Both BLOs told me that, around this time, they were told to stop worrying about the documents and just accept Aadhaar cards and EPICs. As a registered voter in Bihar, I was visited by a BLO in the first week of July. They asked me to only attach my Aadhaar card to the form. I uploaded the application online. After doing so, the confirmation message on the screen told me that a BLO would visit my home to verify the details. A few days later, I called up my BLO to inform them about the submission. They said that they had been asked to upload the forms without any documents, since that could be done later, and that they would probably not need to verify my details until after the process was over. There was no way for me to check my application status. The voters’ portal only provided a tracking service for enrolment forms two days before the 25 July deadline, and the ECI helpline remained defunct throughout July.

Rather than accuracy, the priority at this point seemed to be meeting the unrealistic target set by the ECI of completing the process by the end of the month. A press release issued on 6 July claimed that 6.5 million forms had been received in the past 24 hours alone. It added that voters could submit their documents at any time before 25 July. “After publication of draft Electoral Rolls, if any document is deficient, EROs”—electoral registration officers—“can obtain such documents, from the electors whose name appears in the draft Electoral Rolls, during scrutiny in the Claims and Objection period.” A subsequent press release, issued on 12 July, was more unambiguous. While it was preferable that voters submit their documents along with the enrolment forms, it said, if they needed more time, they could “submit them separately till 30 Aug i.e. the last date of filing claims and objections and take help of volunteers as well.”

Rather than accuracy, the ECI’s priority seemed to be meeting its unrealistic target of completing the process by the end of the month.

As of 6 pm that day, the release noted, 63.3 million forms had been received, accounting for 80.1 percent of the total electorate. This meant that, over the previous week, the BLOs and agents of the state’s 12 major political parties had been enrolling an average of 7.44 million voters every day—around a hundred per day for every polling booth. Their methods seemed suspicious. On 12 July, I noticed that my in-laws were listed on the ECI portal as already enrolled, even though neither of them had applied online or been visited by a BLO. A few days later, Dainik Bhaskar reported that many voters had been enrolled without their knowledge. The report quoted anonymous ECI officials who said that they were themselves filling the forms of those whose names appeared in the 2003 electoral roll.

A volunteer who was helping upload forms in Nalanda district told me, in the first week of July, that ECI officials were scheduled to visit on 8 July.
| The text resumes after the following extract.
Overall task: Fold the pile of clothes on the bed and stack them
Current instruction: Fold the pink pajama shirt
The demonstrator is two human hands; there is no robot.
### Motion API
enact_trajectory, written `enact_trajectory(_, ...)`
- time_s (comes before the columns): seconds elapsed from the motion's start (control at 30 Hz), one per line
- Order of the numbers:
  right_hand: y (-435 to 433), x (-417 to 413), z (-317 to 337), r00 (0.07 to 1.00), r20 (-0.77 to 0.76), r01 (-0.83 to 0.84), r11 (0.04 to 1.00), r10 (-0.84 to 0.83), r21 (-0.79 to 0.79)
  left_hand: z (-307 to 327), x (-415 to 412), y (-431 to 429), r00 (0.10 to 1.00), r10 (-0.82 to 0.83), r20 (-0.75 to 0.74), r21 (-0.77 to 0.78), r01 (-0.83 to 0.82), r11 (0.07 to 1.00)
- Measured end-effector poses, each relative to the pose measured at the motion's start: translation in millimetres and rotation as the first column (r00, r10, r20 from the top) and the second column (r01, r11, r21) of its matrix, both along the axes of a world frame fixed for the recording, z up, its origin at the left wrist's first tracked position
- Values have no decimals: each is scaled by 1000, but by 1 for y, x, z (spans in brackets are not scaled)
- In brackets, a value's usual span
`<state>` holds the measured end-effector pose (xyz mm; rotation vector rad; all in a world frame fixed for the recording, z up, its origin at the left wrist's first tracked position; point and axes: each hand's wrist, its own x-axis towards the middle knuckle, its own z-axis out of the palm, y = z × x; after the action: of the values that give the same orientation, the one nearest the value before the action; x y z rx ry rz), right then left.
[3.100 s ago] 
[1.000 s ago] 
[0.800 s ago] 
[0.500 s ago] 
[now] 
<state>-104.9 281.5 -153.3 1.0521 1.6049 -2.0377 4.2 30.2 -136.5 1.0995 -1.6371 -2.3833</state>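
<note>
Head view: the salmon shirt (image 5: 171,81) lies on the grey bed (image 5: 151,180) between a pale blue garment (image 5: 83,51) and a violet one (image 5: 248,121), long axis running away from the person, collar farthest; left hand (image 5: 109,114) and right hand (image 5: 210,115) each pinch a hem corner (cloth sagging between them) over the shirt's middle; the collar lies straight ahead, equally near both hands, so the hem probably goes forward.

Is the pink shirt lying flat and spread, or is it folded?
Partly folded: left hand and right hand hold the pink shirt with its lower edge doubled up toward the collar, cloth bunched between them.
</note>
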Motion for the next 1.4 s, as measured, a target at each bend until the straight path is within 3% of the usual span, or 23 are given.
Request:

The volunteer is a teacher at a government school and had started working the previous day. The district magistrate, they said, had ordered that each polling booth should have enrolled at least eight hundred voters by the time of the visit. (A polling booth typically has around twelve hundred voters.) This was an “impossible number,” the volunteer said. The server to which they were uploading forms was slow, and their phones often overheated because they had to keep their cameras on throughout, in order to scan the enumeration forms. “I am able to process around sixty forms a day,” they added. Even if they increased this to a hundred a day, they could not meet the target in time for the ECI visit.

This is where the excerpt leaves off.